O Instituto Superior de Engenharia de Coimbra – ISEC vai mostrar como a engenharia pode combater a crescente escassez de água doce, a nível global, e travar o desperdício de água nas cidades – sem afetar a saúde nem o conforto das populações. O colóquio “A água num planeta em crise” irá realizar-se no ISEC, dia 27 de maio, para debater a crise hídrica – provocada pelas alterações climáticas, pelo aumento da população e pela poluição – e apresentar soluções para o reaproveitamento da água e para a implementação de sistemas hídricos eficientes (ver cartaz em anexo).

“A engenharia tem um papel essencial para mitigar a crise hídrica global. No ISEC temos uma forte preocupação em capacitar os nossos estudantes para o desenvolvimento de equipamentos que consumam cada vez menos água – como torneiras e válvulas de descarga inteligentes, ou chuveiros com temporizador”, afirma Mário Velindro, presidente do ISEC. “É nossa obrigação contribuir para resolver um problema que põe em causa a sobrevivência humana, e usar as novas tecnologias para combater o esbanjamento de água!”.

O colóquio “A água num planeta em crise” será organizado pelo ISEC, no âmbito da economia circular e do reaproveitamento de recursos no tecido urbano. O instituto dispõe de uma licenciatura em Gestão Sustentável das Cidades e foi pioneiro na aplicação de um sistema de monitorização da rede de distribuição de água – nas suas instalações, com mais de 50 mil metros quadrados – tornando-se num laboratório vivo, preparado para detetar qualquer fuga ou anomalia no sistema, em tempo real, e evitando o desperdício de água.

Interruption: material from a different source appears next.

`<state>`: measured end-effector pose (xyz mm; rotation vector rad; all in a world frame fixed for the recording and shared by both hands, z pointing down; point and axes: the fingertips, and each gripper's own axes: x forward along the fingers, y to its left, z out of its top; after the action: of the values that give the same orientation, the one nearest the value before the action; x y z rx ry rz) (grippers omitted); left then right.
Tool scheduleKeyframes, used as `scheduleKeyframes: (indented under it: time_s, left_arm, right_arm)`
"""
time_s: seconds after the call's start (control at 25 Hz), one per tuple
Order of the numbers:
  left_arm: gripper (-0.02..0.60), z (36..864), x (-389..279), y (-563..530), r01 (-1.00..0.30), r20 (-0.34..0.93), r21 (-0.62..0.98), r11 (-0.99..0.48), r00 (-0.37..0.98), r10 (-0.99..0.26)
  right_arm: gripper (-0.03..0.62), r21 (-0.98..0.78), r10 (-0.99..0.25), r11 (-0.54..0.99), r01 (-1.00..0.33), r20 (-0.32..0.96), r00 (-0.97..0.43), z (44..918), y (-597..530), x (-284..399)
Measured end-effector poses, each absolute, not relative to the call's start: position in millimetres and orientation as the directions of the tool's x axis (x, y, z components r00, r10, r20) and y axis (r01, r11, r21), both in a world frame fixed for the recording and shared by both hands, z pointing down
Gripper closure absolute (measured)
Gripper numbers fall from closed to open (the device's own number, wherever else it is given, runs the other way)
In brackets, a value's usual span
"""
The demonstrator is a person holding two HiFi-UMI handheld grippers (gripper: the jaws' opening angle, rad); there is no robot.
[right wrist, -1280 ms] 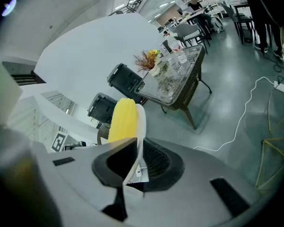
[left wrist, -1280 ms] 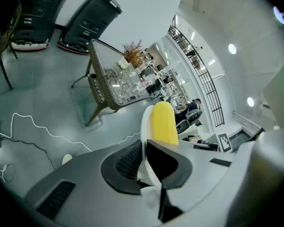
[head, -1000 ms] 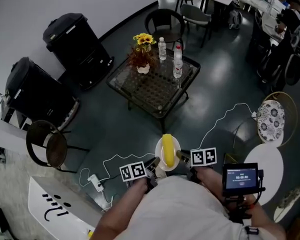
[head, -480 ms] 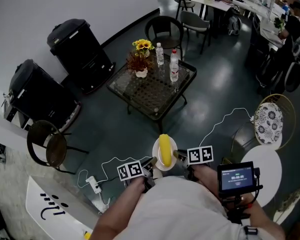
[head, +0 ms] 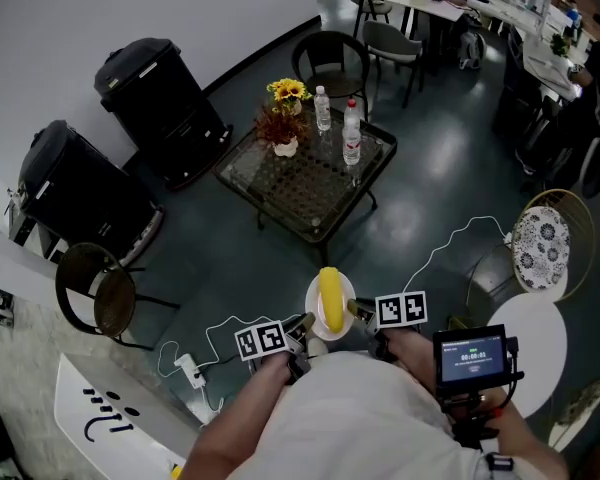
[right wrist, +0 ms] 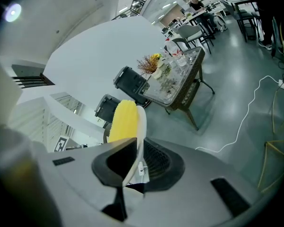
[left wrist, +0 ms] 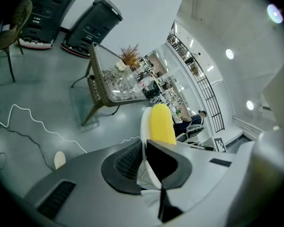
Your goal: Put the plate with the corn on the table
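A white plate (head: 313, 304) with a yellow corn cob (head: 331, 298) on it hangs in the air close to my body, over the dark floor. My left gripper (head: 304, 325) is shut on the plate's left rim (left wrist: 144, 126), and my right gripper (head: 357, 311) is shut on its right rim (right wrist: 141, 126). The corn (left wrist: 162, 124) (right wrist: 123, 121) lies along the plate's middle. The glass-topped table (head: 310, 180) stands ahead of me, some way off, with a wicker-like frame.
On the table stand a flower pot (head: 284, 120) and two water bottles (head: 351, 132). White cables (head: 450, 243) trail over the floor. Black bins (head: 158, 95) stand at the left, a dark chair (head: 96, 296) nearer, a round white table (head: 538, 340) at the right.
The view has shifted slightly and the table sits a little closer than one second ago. Both grippers still hold the plate with the corn in the same way.
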<state>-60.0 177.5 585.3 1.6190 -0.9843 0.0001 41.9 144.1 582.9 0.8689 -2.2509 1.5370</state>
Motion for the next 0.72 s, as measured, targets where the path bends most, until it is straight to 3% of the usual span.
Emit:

O Presidente da Região Centro da Ordem dos Engenheiros, Silva Afonso, irá participar no colóquio para defender uma das “três vias possíveis que há para combater o desperdício de água: a via económica – que pressupõe o aumento do preço da água –, a social – por meio da sensibilização de pessoas para este problema –, e a via técnica – através da qual a engenharia civil e a ambiental, por exemplo, podem contribuir para o desenvolvimento e a implementação de técnicas e estratégias para o uso eficiente da água, em especial no setor urbano”.

De acordo com Silva Afonso, “Portugal foi percursor – a nível europeu e até mundial – na conceção de medidas para o aumento da eficiência hídrica em edifícios. Mas a falta de implementação pelo Estado fez com que, só agora, passadas quase duas décadas, o país tivesse iniciado a sua execução”. O Presidente da Região Centro considera que o debate sobre esta matéria é “um forte contributo para a sensibilização da sociedade civil sobre um dilema que se está a avolumar e que, já nas próximas décadas – com as alterações climáticas, o aumento da população e da poluição –, poderá vir a fazer da água um recurso crítico em muitas partes do planeta, incluindo Portugal”.

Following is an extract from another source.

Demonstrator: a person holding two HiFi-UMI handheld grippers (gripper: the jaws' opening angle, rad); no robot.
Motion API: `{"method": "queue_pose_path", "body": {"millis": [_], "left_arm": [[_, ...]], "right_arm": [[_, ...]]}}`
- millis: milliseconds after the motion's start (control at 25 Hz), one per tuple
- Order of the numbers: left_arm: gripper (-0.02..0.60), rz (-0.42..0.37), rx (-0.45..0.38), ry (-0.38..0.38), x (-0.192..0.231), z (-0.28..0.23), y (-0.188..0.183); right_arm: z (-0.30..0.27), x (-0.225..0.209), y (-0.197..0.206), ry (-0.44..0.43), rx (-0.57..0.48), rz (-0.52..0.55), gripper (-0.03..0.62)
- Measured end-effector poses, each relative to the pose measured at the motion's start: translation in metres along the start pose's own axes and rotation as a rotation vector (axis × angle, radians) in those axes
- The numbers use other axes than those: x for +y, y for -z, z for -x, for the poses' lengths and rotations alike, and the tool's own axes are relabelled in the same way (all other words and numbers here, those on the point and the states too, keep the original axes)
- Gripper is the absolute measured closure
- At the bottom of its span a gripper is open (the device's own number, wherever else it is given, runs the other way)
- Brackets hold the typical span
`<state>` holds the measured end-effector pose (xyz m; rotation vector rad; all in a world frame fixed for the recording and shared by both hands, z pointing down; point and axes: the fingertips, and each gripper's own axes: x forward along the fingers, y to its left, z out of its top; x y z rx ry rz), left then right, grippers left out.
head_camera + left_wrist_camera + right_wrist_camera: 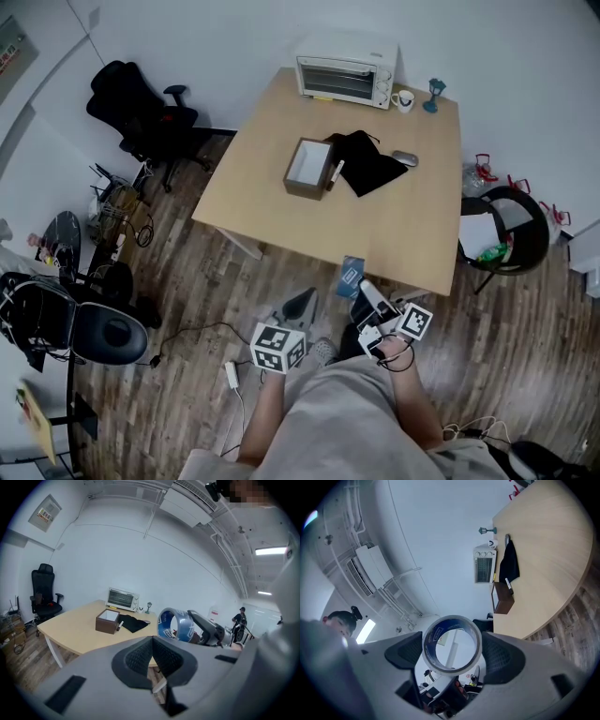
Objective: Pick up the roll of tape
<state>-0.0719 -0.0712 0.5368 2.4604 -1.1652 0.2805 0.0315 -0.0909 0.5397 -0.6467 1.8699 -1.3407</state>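
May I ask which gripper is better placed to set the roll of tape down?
Likely right: the right gripper grips the roll of tape; the left gripper is shut and empty.

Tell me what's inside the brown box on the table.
Looking down into the open brown box, only its white lining shows; no object visible. The near wall covers a strip of the bottom, so that part cannot be checked.

light: bright, even | ceiling strip [270,551] glares | edges: fisheye, vignetted | left claw [153,641] soft
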Motion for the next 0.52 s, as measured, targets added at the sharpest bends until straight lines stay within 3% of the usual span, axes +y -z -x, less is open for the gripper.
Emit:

Aumentar a capacidade de conservação de água potável está entre as possíveis contribuições da engenharia para a minimização da crise hídrica global, segundo Silva Afonso, assim como o “aproveitamento de novas fontes alternativas de água, de acordo com as características de cada região, como a dessalinização da água do mar nas zonas costeiras ou a reutilização da água no meio urbano”.

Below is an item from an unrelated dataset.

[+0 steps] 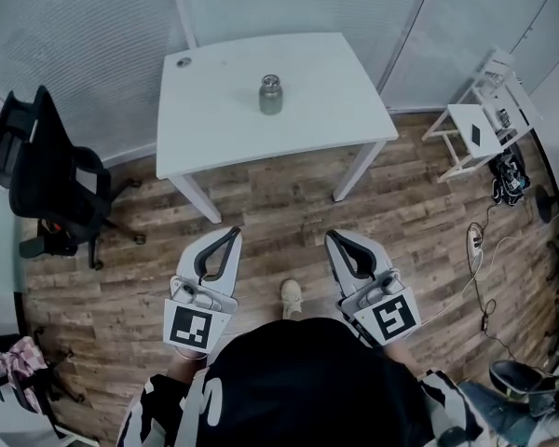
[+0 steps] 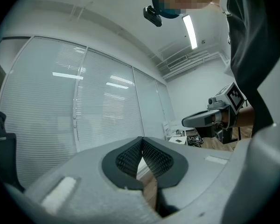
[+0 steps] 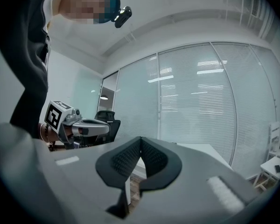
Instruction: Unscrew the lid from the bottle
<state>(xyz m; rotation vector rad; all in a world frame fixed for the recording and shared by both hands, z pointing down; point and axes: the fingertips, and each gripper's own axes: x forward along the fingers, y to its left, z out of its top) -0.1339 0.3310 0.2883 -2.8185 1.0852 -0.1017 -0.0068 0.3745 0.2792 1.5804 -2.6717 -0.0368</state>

O colóquio “A água num planeta em crise” contará ainda com a intervenção do juiz conselheiro José Santos Cabral, sob o mote “Água – fonte da vida”, que irá alertar para a “a relevância de refletir sobre um tema nuclear para o nosso futuro coletivo. Sendo um bem essencial, a água é igualmente um bem escasso, de cuja gestão cuidada depende o próprio futuro da humanidade”, afirma. “No essencial apenas 0,007% da água do planeta está disponível para abastecer e alimentar os seus sete mil milhões de pessoas e, já em 2030, a procura global de água será superior à oferta em 40%”.